I am a relatively new Python user and am attempting to use a function to return the latitude and longitude for a city and country using the "geopy" module. I have had errors because my city was misspelled which I have managed to catch. The trouble I am now having is that I am encountering a timeout error. I have read this question Geopy: catch timeout error and adjusted my timeout parameter accordingly. However it now runs for varying lengths of time before I get a timeout error. I have tried running it over faster networks and it works to some degree. The trouble is that I need to do this for 100k rows and the maximum rows it has iterated before timing out is 20k.

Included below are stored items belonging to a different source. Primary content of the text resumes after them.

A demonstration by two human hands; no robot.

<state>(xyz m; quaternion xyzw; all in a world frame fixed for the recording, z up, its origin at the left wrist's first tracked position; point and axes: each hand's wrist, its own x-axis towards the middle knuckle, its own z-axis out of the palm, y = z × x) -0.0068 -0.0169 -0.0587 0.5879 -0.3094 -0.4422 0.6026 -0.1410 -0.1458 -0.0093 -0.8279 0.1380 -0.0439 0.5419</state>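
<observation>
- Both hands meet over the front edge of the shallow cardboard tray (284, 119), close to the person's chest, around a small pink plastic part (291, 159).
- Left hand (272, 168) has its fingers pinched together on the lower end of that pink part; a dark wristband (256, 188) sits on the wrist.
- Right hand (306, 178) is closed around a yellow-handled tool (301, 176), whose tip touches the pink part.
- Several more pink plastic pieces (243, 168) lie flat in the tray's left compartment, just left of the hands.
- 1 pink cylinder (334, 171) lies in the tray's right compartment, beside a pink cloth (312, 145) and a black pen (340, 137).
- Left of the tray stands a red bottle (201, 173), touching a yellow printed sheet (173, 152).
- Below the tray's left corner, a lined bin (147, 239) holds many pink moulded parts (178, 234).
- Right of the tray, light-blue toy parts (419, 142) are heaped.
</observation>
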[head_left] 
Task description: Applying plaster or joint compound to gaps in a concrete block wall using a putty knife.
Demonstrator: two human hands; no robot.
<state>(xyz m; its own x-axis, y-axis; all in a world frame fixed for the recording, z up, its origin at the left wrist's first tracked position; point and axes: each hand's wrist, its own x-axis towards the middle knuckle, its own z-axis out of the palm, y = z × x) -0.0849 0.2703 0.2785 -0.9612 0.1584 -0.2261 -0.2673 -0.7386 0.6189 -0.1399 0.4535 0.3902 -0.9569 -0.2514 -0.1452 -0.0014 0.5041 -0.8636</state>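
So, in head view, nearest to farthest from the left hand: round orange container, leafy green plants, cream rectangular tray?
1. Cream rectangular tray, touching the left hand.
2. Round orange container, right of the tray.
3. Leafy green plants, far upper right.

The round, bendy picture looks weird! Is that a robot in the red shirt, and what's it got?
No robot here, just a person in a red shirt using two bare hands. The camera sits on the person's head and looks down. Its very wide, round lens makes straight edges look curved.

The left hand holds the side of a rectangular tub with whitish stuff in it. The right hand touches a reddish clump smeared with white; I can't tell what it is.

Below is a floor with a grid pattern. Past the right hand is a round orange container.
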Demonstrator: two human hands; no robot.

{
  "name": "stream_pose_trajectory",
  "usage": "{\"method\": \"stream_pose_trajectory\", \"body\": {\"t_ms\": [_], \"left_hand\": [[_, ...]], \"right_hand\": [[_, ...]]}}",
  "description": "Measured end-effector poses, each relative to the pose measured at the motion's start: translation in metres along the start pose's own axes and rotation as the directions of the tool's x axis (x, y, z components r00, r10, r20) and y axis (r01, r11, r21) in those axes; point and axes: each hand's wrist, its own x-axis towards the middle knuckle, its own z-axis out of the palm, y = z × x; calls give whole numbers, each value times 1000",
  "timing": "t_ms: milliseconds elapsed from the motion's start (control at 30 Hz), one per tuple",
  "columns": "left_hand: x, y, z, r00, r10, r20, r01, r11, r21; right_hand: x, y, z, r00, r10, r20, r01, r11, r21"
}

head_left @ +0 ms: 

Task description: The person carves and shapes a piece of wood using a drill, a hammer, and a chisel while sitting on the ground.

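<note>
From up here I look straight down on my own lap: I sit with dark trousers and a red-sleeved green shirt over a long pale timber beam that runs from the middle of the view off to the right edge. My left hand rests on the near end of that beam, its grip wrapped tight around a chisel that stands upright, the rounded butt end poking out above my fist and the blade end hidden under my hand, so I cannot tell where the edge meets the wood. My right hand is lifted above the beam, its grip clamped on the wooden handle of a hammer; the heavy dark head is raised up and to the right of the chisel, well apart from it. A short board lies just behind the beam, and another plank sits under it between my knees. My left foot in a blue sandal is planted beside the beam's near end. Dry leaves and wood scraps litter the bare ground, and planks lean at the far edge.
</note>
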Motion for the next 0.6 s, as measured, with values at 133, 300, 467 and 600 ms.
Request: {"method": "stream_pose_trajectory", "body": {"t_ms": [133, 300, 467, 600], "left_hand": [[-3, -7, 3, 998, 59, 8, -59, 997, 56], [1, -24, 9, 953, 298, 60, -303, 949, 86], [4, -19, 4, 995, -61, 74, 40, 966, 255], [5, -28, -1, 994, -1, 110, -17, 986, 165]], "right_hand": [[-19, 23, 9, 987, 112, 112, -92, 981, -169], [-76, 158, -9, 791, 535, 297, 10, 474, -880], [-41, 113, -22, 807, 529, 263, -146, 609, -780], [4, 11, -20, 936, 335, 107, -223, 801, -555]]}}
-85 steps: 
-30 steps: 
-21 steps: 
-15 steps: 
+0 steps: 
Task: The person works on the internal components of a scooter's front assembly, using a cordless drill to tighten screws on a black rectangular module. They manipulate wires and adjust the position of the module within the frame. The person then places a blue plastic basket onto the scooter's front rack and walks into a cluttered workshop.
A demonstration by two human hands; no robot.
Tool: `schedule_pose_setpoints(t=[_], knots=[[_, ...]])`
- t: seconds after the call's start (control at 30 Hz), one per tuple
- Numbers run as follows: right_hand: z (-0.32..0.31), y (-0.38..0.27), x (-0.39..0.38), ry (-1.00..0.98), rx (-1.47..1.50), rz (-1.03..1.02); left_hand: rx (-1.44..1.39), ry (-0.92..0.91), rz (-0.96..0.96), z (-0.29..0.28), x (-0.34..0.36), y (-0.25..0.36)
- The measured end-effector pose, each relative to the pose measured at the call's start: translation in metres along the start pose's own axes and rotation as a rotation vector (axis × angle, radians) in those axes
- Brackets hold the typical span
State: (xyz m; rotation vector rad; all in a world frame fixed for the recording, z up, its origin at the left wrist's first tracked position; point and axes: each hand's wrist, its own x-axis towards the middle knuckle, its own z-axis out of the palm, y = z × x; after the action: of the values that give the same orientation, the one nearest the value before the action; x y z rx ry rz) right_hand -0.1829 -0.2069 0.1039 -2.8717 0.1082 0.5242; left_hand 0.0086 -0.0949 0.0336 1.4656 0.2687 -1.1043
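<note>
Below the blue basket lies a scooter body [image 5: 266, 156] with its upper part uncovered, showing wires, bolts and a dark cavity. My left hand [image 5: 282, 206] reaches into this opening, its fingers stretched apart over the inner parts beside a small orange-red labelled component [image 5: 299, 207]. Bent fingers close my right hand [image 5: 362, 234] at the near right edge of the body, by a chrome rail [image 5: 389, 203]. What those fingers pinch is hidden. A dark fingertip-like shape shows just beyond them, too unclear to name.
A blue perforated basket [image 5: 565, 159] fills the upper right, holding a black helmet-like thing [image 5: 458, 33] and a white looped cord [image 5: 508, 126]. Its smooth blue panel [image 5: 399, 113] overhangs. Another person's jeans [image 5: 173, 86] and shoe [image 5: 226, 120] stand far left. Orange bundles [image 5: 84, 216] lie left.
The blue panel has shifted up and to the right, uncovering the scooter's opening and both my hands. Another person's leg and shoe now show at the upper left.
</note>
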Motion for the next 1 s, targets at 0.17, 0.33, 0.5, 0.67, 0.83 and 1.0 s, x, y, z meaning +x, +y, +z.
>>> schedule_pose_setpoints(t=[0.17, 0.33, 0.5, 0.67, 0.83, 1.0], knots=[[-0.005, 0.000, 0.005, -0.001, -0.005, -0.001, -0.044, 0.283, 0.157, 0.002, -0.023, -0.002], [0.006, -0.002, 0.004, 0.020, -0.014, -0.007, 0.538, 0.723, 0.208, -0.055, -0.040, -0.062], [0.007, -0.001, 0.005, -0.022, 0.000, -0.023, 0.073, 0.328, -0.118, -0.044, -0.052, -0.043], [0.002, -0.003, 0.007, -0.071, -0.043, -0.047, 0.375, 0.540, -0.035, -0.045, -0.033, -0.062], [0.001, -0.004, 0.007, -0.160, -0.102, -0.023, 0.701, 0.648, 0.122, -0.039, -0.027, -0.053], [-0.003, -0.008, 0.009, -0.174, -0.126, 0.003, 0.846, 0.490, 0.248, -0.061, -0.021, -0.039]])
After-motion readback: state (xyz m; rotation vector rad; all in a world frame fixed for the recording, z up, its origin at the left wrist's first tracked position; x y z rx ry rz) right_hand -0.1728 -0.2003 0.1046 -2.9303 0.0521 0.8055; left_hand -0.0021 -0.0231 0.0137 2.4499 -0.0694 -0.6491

Any help/advice on how to solve this problem is greatly appreciated.
import os
from geopy.geocoders import Nominatim
os.getcwd() #check current working directory
os.chdir("C:\Users\Philip\Documents\HDSDA1\Project\Global Terrorism Database")
#import file as a csv
import csv
gtd=open("gtd_original.csv","r")
csv_f=csv.reader(gtd)
outf=open("r_ready.csv","wb")
writer=csv.writer(outf,dialect='excel')
for row in csv_f:
if row[13] in ("","NA") or row[14] in ("","NA"):
lookup = row[12] + "," + row[8] # creates a city,country
geolocator = Nominatim()
location = geolocator.geocode(lookup, timeout = None) #looks up the city/country on maps
try:
location.latitude
except:
lookup = row[8]
location = geolocator.geocode(lookup)
row[13] = location.latitude
row[14] = location.longitude
writer.writerow(row)
gtd.close()
outf.close()